La litiación lateral promovida por heteroátomos es el reemplazo selectivo de sitio de un átomo de hidrógeno bencílico por litio con el fin de una mayor funcionalización. Los sustituyentes que contienen heteroátomos pueden dirigir la metalización al sitio bencílico más cercano al heteroátomo o aumentar la acidez de los carbonos del anillo a través de un efecto inductivo. [1]
Los derivados de tolueno con sustituyentes que contienen heteroátomos en la posición orto se someten a litiación bencílica selectiva de sitio en presencia de compuestos de organolitio (ya sean alquillitios o dialquilamidas de litio). La coordinación del átomo de litio ácido de Lewis con el heteroátomo básico de Lewis, así como los efectos inductivos derivados de la electronegatividad del heteroátomo, fomentan la desprotonación selectiva en la posición bencílica. [2] La metalación de anillos competitivos (ortometalación dirigida ) es una reacción secundaria importante, pero una elección juiciosa de la base a menudo permite una metalación bencílica selectiva. Los grupos directores que contienen heteroátomos útiles incluyen dialquilaminas, [3] amidas (secundarias o terciarias), enolatos de cetonas, [4]carbamatos y sulfonatos. También es posible la litiación lateral de heterociclos sustituidos con alquilo que incorporan sustituyentes que contienen heteroátomos, aunque la litiación del anillo α al heteroátomo del anillo puede competir con la litiación lateral. [2] Los productos de la litiación lateral reaccionan con una variedad de electrófilos, incluidos los haluros de alquilo reactivos (alílicos, bencílicos y primarios), compuestos de carbonilo, cloruros de sililo y estannilo, disulfuros y diseleniuros, y otros. Se ha desarrollado un método general altamente selectivo para la metalación bencílica utilizando una amida metálica mixta de litio y potasio (química LiNK) que permite la metalación independientemente de la posición relativa ( orto , meta o para ).) del grupo metilo al sustituyente que contiene el heteroátomo [5]

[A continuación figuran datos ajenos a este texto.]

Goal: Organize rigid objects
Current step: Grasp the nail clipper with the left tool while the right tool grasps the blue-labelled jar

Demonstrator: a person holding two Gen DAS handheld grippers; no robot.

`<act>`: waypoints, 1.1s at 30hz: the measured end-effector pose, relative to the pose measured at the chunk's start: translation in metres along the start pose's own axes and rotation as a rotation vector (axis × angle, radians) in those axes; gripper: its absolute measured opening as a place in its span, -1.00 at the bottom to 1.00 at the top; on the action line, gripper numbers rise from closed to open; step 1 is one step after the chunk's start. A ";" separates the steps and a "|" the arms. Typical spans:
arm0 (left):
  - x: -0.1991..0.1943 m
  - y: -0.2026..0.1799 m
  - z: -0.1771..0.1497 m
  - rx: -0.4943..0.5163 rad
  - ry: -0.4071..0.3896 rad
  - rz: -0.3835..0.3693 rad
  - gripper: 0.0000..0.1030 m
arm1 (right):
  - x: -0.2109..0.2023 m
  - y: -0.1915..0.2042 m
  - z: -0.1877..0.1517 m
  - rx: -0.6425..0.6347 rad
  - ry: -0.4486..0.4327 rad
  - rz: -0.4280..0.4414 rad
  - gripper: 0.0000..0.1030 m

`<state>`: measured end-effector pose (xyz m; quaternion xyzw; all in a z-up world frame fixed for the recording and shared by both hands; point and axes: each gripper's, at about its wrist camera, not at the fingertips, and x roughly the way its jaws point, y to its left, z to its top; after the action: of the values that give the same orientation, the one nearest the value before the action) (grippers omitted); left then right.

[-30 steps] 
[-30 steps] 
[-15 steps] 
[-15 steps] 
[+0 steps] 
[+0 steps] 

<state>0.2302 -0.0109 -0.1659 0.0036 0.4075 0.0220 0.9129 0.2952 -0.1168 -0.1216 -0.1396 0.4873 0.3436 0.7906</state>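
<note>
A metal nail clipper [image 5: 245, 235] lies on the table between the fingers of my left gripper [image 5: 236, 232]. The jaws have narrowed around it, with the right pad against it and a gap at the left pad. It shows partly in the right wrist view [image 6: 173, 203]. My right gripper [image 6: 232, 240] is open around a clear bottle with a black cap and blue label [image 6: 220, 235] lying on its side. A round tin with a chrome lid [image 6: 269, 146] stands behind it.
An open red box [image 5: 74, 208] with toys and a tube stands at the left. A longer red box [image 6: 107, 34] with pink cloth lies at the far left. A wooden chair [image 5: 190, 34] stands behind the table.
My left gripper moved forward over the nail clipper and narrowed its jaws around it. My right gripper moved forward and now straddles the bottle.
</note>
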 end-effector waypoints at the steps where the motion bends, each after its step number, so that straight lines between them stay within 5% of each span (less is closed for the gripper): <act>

Se han identificado dos mecanismos limitantes, uno que opera bajo control cinético y otro termodinámico, para las reacciones de litiación lateral. Los mecanismos de la mayoría de los litigios laterales se encuentran entre estos dos mecanismos limitantes, y el mecanismo preciso de un litigio en particular depende de dos factores:
Cuando tanto la acidez de Lewis del compuesto de organolitio como la basicidad de Lewis del sustituyente son altas, como en las litiaciones de orto -(dialquilamino)metiltoluenos con n -butillitio en un disolvente no coordinante, la coordinación de la base con el heteroátomo sustituyente tiene lugar lugar. La litiación se produce entonces en la posición ortobencílica más accesible desde el punto de vista cinético ; la litiación en orto es más lenta en este caso. [2]
A medida que disminuye la acidez de Lewis de la base o la capacidad de coordinación del sustituyente, se vuelve más importante un mecanismo que involucra efectos puramente inductivos. Por ejemplo, la litiación de 1 con di(isopropil)amida de litio (LDA) produce solo el producto de metalación bencílico 2 ; no se observa nada del producto orto - litiado 3 . Este resultado se explica por un mecanismo en el que el sustituyente amida afecta la acidez de la posición parabencílico únicamente a través de efectos inductivos y la coordinación de la base no es operativa. La desprotonación se produce para producir el producto termodinámicamente más estable. [6]
En la mayoría de los casos, ambos mecanismos conducirán al mismo producto, ya que los sitios de desprotonación cinética y termodinámica coincidirán.